(Beginning of The data)

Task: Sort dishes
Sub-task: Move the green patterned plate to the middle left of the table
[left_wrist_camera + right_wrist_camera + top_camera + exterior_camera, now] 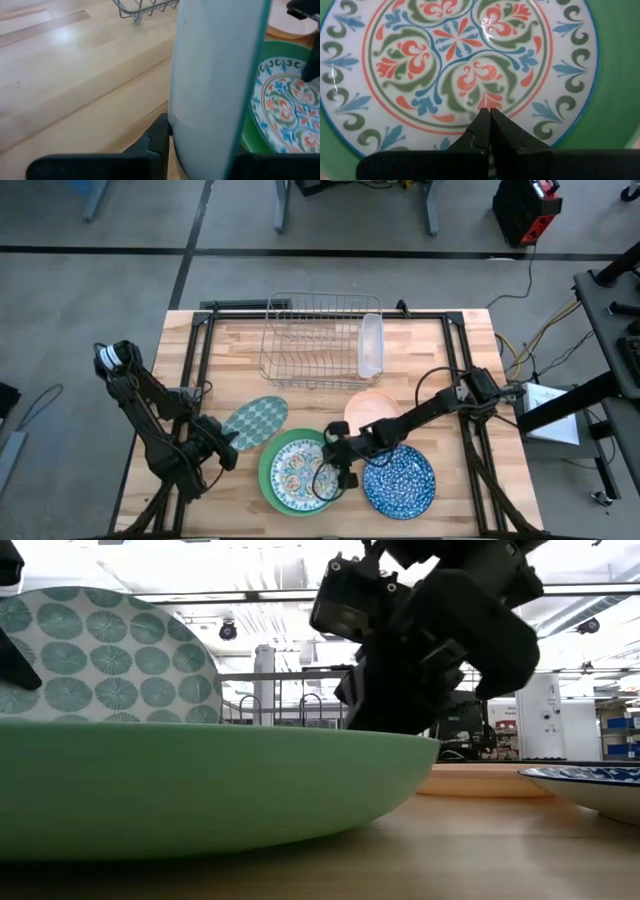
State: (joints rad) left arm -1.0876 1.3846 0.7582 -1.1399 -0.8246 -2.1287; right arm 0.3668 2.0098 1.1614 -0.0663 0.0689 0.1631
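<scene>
Left gripper [222,442] jaws clamped on dotted plate [254,419]. Right gripper [489,117] jaws together above floral plate [455,65]. No legible writing.

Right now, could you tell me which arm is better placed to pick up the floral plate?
The right. Its gripper hangs over the floral plate, fingers shut, while the left gripper is already clamped on the dotted plate.

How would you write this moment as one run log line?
left gripper: shut on dotted plate, lifted | right gripper: shut, over floral plate | floral plate: on green plate
</scene>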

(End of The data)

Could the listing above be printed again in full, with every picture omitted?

▶ _Exercise answer_
Task: Sort dishes
Sub-task: Move the green patterned plate to the middle left of the table
[left_wrist_camera + right_wrist_camera + top_camera + exterior_camera, now] 
State: (joints rad) left arm -1.0876 1.3846 0.7582 -1.1399 -0.8246 -2.1287; right arm 0.3668 2.0098 1.1614 -0.0663 0.0689 0.1631
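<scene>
Left gripper [222,442] jaws clamped on dotted plate [254,419]. Right gripper [489,117] jaws together above floral plate [455,65]. No legible writing.

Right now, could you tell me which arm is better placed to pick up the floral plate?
The right. Its gripper hangs over the floral plate, fingers shut, while the left gripper is already clamped on the dotted plate.

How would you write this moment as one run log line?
left gripper: shut on dotted plate, lifted | right gripper: shut, over floral plate | floral plate: on green plate
</scene>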

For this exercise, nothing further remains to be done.